Infrastructure is becoming an increasingly popular option for U.S. investors. Annual returns on the equity that companies have invested in their asset base generally range from 8-10% all the way up into the high teens for more economically sensitive “user pays” options. With relatively low earnings volatility and built-in inflation management, Infrastructure can provide reasonably secure returns and income to investors — particularly retirees — who crave them.
Most think infrastructure is just transportation, water and energy-related projects. There are many more opportunities out there.
Over the next 20 years, the World Bank estimates a global need of $40-$50 trillion worth of infrastructure investment. About half of that is in developed markets, the other half in emerging markets.

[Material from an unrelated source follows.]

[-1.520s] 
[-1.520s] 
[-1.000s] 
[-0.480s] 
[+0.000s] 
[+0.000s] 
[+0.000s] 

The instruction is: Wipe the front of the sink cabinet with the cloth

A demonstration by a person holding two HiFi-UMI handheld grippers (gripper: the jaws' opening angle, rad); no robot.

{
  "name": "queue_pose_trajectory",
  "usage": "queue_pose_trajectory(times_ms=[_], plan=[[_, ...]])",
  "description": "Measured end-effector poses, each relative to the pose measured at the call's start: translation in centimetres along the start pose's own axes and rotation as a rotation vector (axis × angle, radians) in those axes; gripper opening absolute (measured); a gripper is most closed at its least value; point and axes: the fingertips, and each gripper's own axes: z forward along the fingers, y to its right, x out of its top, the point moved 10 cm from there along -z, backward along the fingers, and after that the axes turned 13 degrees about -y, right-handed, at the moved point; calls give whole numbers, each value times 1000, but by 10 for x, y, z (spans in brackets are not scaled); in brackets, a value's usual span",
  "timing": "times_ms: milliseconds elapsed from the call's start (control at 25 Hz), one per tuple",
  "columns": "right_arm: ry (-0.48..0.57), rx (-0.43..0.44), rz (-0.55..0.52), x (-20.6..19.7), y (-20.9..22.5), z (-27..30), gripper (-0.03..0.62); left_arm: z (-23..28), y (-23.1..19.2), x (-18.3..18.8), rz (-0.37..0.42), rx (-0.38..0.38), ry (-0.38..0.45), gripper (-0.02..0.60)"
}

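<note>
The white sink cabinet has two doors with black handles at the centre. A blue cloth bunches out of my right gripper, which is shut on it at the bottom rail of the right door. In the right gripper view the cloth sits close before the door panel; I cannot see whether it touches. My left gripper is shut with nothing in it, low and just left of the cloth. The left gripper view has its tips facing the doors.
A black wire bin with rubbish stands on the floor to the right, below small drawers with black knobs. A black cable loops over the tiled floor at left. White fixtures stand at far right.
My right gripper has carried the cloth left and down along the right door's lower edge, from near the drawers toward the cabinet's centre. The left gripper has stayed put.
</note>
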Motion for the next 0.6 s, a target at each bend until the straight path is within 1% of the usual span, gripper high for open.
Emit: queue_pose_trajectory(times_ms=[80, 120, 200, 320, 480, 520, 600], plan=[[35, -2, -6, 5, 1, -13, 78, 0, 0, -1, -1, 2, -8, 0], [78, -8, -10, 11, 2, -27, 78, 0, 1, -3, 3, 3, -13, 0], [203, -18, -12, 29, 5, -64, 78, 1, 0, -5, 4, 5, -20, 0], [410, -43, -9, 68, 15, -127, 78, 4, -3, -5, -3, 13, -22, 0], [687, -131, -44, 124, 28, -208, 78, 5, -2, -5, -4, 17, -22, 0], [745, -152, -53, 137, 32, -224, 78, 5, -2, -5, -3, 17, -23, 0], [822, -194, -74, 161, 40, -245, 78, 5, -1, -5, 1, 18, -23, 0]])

The majority of the infrastructure investment in the developed markets is about refurbishing existing infrastructure. In the U.S., it is unlikely to be funded entirely by governments — certainly the Trump administration and a Republican-controlled Congress are looking to leverage private sector interest. Infrastructure has been a big topic in Washington for a long time. “This is the year…” many say as the calendar turns “… P3s – public-private partnerships – will lead the way and the great infrastructure refurbishment shall begin.”
That flood of new investment has not happened, again, despite solid support at every level of government: federal, state and local. All are financially stretched, barely balancing budgets or running up large deficits. P3s are gaining acceptance; projects are getting done at the state level, but it is barely a trickle.
In the U.S., water systems lose 10,000 Olympic-size swimming pools of water every day through leakage, burst lines and other problems — in arguably the world’s most developed nation. A large amount of money will have to be spent to fix these problems; they won’t just disappear. Investors will happily put money to work, if they can be assured of reasonable long-term returns.
As for the benefits to investors, infrastructure assets tend to be monopolistic, long-duration assets that provide investors with predictable cash flows. This stems from their regulatory and/or contractual frameworks, which often provide investors with low earnings volatility and inflation protection.
The U.S. tax reform bill includes proposals to cut the tax efficiency of municipal bonds. Two things likely will happen after the bill’s passage: Municipal bonds will no longer be the cornerstone to financing infrastructure, and the private debt market will have to increase substantially to make up the difference. That could be good for the future of infrastructure shifting some of the burden from the taxpayer to the users of the new infrastructure.
So how could retail investors take advantage of this opportunity? Many infrastructure products are now available on U.S. markets, including classic retail mutual funds and exchange traded funds (ETFs). In the listed equity market, where we invest, we follow a little more than 200 companies globally. That’s $2 trillion of equity market capitalization, about $4 trillion worth of assets. It’s a big, deep, liquid market. Most of these investments are in mature operating companies.
On the equity side, there are also tax-advantaged vehicles with some infrastructure companies pushing into the listed real estate investment trust (REIT) space, including wireless tower companies. Many midstream pipeline companies can also be accessed through listed master limited partnership (MLP) structures.
In addition, and from a private equity perspective, syndicates of large pension funds and sovereign wealth funds are joining together and making direct bids or private market bids, attaching themselves to an operating company. For high-net-worth investors, private-equity style global infrastructure partners are also doing closed-end and open-ended structures. Depending on how unlisted funds are structured, between $150 billion and $300 billion of capital has yet to be drawn down in the private-equity style funds.
Yet what many investors do not realize is there are different ways to approach infrastructure investing. Americans tend to focus only on the “design, build and finance” phases (which carry the largest risk), completely overlooking the “maintain and operate” phases (where investors can benefit from the characteristics of infra-investing). The value of these projects does not end when construction does. As they mature, many provide excellent vehicles for income, growth, inflation protection and portfolio diversification.
The money is there, and waiting. It’s only a matter of time until it is put to use.